How to complete this task:
This exercise calls for every line of the data below with the string "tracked" in it.

········

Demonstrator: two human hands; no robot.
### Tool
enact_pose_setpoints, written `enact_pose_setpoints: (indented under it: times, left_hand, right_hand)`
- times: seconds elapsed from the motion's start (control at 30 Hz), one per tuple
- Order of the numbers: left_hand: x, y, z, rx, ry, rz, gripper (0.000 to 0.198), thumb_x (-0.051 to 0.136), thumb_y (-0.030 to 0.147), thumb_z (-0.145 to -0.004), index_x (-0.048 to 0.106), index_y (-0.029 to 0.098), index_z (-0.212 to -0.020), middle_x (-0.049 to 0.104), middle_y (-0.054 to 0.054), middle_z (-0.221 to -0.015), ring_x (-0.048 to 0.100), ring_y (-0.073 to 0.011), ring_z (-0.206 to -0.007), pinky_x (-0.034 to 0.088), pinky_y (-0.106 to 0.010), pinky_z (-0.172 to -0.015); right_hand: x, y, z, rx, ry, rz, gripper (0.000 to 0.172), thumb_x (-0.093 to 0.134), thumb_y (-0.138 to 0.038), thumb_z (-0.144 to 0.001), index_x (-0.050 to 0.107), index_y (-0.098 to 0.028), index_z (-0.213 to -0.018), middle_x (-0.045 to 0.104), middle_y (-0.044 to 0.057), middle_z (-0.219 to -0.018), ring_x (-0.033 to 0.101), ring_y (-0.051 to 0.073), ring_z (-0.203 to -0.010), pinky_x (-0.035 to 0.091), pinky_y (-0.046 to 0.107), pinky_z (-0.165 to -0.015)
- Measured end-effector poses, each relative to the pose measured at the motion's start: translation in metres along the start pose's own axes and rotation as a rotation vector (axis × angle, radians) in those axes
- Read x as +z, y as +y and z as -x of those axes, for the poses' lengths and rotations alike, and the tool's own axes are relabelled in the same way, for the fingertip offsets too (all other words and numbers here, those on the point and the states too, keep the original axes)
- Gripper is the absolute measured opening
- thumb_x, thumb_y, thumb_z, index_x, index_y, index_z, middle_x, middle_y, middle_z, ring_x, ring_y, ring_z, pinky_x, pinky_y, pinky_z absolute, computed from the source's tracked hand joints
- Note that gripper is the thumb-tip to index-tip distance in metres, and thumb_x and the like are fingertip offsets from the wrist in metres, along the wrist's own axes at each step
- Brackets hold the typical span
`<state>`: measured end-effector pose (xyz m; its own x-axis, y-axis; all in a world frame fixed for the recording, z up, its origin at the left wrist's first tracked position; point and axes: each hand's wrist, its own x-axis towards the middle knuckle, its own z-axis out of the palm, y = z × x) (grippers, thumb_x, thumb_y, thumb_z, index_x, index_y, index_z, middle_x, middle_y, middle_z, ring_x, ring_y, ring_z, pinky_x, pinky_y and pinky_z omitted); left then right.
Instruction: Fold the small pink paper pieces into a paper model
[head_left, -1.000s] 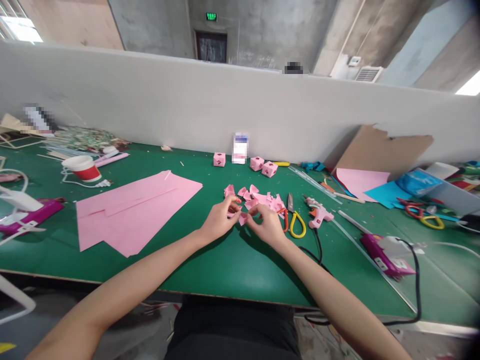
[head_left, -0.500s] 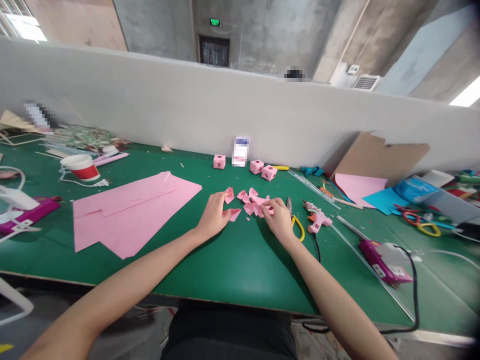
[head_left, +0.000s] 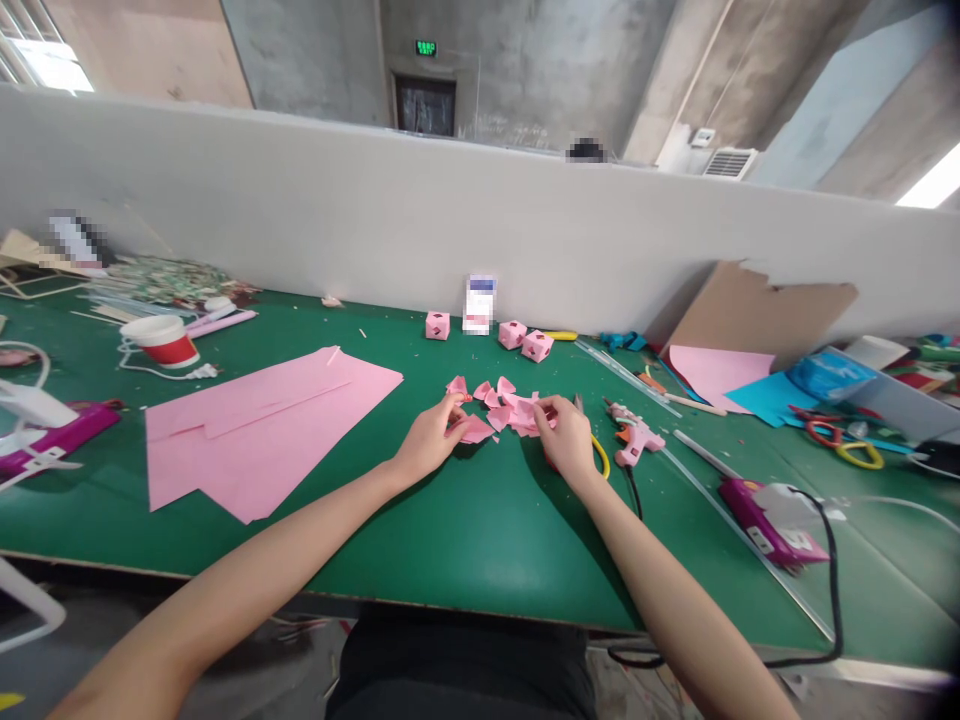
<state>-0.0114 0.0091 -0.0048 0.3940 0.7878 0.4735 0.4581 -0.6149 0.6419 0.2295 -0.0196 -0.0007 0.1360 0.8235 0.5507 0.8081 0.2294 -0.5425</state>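
Note:
My left hand (head_left: 429,440) pinches a small folded pink paper piece (head_left: 475,430) just above the green table (head_left: 465,520). My right hand (head_left: 568,436) is closed on another folded pink piece taken from the pile of folded pink pieces (head_left: 504,398) in front of both hands. Three finished pink paper cubes (head_left: 438,325) stand farther back near the grey partition. Yellow-handled scissors (head_left: 598,455) lie partly hidden behind my right hand.
Large pink paper sheets (head_left: 262,420) lie to the left. A pink glue gun (head_left: 634,432) and a purple glue gun (head_left: 772,508) with a black cord lie to the right. A red and white cup (head_left: 163,340) stands at the far left. Blue paper (head_left: 765,392) and cardboard lie at the far right.
My hands, first together on one small piece, parted; the right hand reached into the pile and closed on a piece there, while the left stayed on its own piece.

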Motion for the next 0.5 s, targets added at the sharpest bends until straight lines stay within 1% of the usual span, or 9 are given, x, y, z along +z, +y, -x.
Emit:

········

Exercise response:
- thumb_x, thumb_y, thumb_z, index_x, index_y, index_z, middle_x, middle_y, middle_z, ring_x, ring_y, ring_z, pinky_x, pinky_y, pinky_z absolute, computed from the source's tracked hand joints
`<state>`: measured end-effector pose (xyz m; its own x-axis, y-axis; all in a world frame fixed for the recording, z up, its origin at the left wrist's first tracked position; point and axes: each hand's wrist, its own x-axis towards the middle knuckle, its own z-axis out of the palm, y = z × x) (grippers, thumb_x, thumb_y, thumb_z, index_x, index_y, index_z, middle_x, middle_y, middle_z, ring_x, ring_y, ring_z, pinky_x, pinky_y and pinky_z omitted); left then right.

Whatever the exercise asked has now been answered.